Ilustración: María Luisa Hodgson

Hace unos días recordaba palabras de mi padre, palabras que utilizaba para adornar la vida y quererla. Con música, en verso, con líneas y párrafos cualesquiera. Y siempre para honrarla y no mancharla con palabras estériles. Ahora me doy cuenta. Ahora valoro aquel tiempo, ahora despierto momentos que no calaban y ahora sí. Rememoro que los mandados se solventaban “a la velocidad del espía ruso” y que los estornudos se acompañaban con un «date en el totizo». El canarismo llenaba de Alisio el cogote castellano y reivindicaba la costumbre nuestra. Arraigo a Tenerife, la isla que tanto quiso y ensalzaba con Nicolás Estévanez a propósito del almirante inglés: «Cuanto más alta se ponga / de Horacio Nelson la estatua, / más alto verán los siglos / el nombre de mi Nivaria». Tenerife le encendía el alma. Era, en su imaginario, una de las morenas vírgenes de Dulce María Loynaz, la poeta cubana que pasó un verano en la mayor y más poblada isla de la Macaronesia, apuntaba certero.

Santa Cruz de Tenerife tampoco se quedaba atrás en las querencias. Todavía retengo las dos últimas estrofas de un soneto de Manuel Verdugo que recitaba en ocasiones propicias: “A ti va mi homenaje, Santa Cruz bien amado; / tú tienes gesto amable para el recién llegado; tú tienes gesta heroica: la que eclipsó a tu sol… // Ciudad noble, te aguarda un futuro risueño. / Eres el arca santa del patriotismo isleño. / Yo a tu sombra me siento doblemente español”. Huellas en el páramo. Imperecederas.

En nuestra casa los juegos de manos, o sea, las peleas entre hermanos, eran juegos de villanos y solo, en ocasiones, los adjetivos tortolín (otro canarismo) y pajolero asomaban sandungueros. En Casa nunca oímos palabras insolentes. No era un sitio para retener malsonancias.

Diferente es la Cámara Baja de la Carrera de San Jerónimo, reflejo de la sociedad. Y no debería. Perturba que sus señorías se apoyen en la violencia verbal a la hora de defender o rebatir.
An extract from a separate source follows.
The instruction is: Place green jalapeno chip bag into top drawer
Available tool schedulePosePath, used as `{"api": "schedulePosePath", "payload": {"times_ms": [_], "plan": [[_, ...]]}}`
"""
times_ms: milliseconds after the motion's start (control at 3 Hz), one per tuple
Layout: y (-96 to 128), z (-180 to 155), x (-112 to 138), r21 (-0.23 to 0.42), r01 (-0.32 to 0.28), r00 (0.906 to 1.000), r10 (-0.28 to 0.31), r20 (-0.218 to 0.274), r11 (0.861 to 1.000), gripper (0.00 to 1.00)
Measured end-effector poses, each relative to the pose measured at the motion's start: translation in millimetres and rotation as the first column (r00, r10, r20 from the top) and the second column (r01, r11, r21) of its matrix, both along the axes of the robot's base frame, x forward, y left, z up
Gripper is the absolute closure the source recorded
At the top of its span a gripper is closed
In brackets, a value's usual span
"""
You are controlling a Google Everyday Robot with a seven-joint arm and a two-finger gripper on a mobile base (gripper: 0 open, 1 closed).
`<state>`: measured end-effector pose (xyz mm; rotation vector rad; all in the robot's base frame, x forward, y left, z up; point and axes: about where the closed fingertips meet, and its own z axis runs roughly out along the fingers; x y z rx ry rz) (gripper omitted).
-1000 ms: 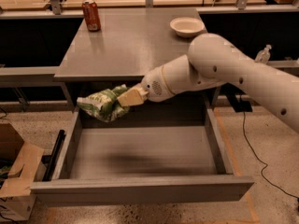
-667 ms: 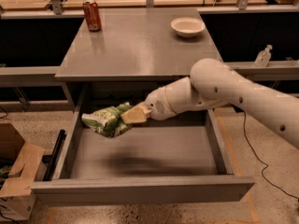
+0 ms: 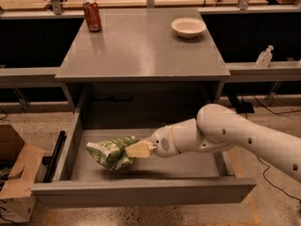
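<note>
1. Inside the open top drawer (image 3: 150,191), left of centre: my gripper (image 3: 133,150), reaching in from the right with the wrist roughly level.
2. Jaws are clenched on the green jalapeno chip bag (image 3: 110,152). I'm grasping its right end, and my tan fingers (image 3: 140,149) overlap the bag's edge.
3. The bag is low over the left half of the drawer, crumpled, long side running left-right. There is a dark shadow directly under it. Cannot tell if it touches the drawer floor.
4. The bag is apart from the left wall and sits between the far wall and the near front panel, touching neither.
5. The drawer is pulled out toward the near side, under the grey table (image 3: 141,51). My white arm (image 3: 225,135) crosses above the drawer's right half and its right wall.
6. On the tabletop, a red soda can (image 3: 92,15) stands upright at the far left and a white bowl (image 3: 188,27) sits at the far right. They are well apart.
7. On the floor to the left, an open cardboard box (image 3: 16,182) sits just beside the drawer's left side.
8. On the right, a small pump bottle (image 3: 264,57) stands on a ledge past the table edge.
</note>
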<state>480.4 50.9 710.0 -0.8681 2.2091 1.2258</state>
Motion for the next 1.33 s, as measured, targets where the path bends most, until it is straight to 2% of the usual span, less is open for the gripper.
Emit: {"api": "schedulePosePath", "payload": {"times_ms": [333, 667, 1000, 1333], "plan": [[-5, -24, -18, 0.023, 0.042, 0.9977, -0.04, -0.055, 0.999, 0.35], [-10, -26, -16, 0.024, 0.05, 0.9977, -0.049, -0.046, 0.998, 0.12], [-7, -2, 0, 0.026, 0.034, 0.9987, -0.035, 0.037, 0.999, 0.0], [0, 39, 21, 0.03, 0.047, 0.9866, -0.051, 0.155, 0.998, 0.0]]}}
No extraña, entonces, que la profesora valenciana Rosa María Estevan, ya jubilada, haya reunido en pocos días más de cincuenta mil firmas en la plataforma Change.org para acabar con los improperios que se disparan en el Congreso: inútil, débil, mujer de, acomplejada, inmadura, liberadora de violadores, imbécil, gilipollas… La exdocente ha confesado sentir vergüenza y tristeza ante estos insultos instalados en la normalidad. Una muestra más de toda la violencia descrita por el poeta Abraham Guerrero. Maneras prosaicas, grotescas, rápidas, insolentes, egoístas, mezquinas, mías (no tuyas), agresivas, murmuradoras, de vuelta y media. Miserable lenguaje. Y no me vengan con democracia y progresía. “No es eso”, decía mi padre, conversador resuelto. En ocasiones, enérgico. Siempre transmisor de palabras que pasan de generación en generación, como el poema que recitaba Abuelo Víctor después de que mi hermana Isabel naciese un 14 de abril: “Nombre de reina tienes, y no es en vano. / Y aunque soy republicano / desde que oí tu nombre morena mía, / quiero que me gobierne la monarquía”.

Baqueteado en el desaparecido Cuerpo de Telégrafos y en el plomo de las extintas linotipias, las palabras en mi casa no se las llevaba el viento. A veces se cantaban en morse: ti-taa, ti-ti, ti-taa… A veces se enviaban, contadas, en un telegrama, como aquel desde Segovia… A veces (las últimas veces) instaba a librarse de ellas: “Mi padre, Rafael, quiere vaciar su casa de libros. Y yo le digo que no, que los deje en su sitio y los mueva de vez en cuando para despertar ficciones, evocar existencias o sentir dedicatorias inveteradas”.

Con mi padre descubrí que Eduardo Zamacois era hijo de don Pantaleón y de doña Victoria. Y que el transcurrir de este escritor errante había sido un pasatiempo y una canción.

Palabras para la sala de espera. Que se va.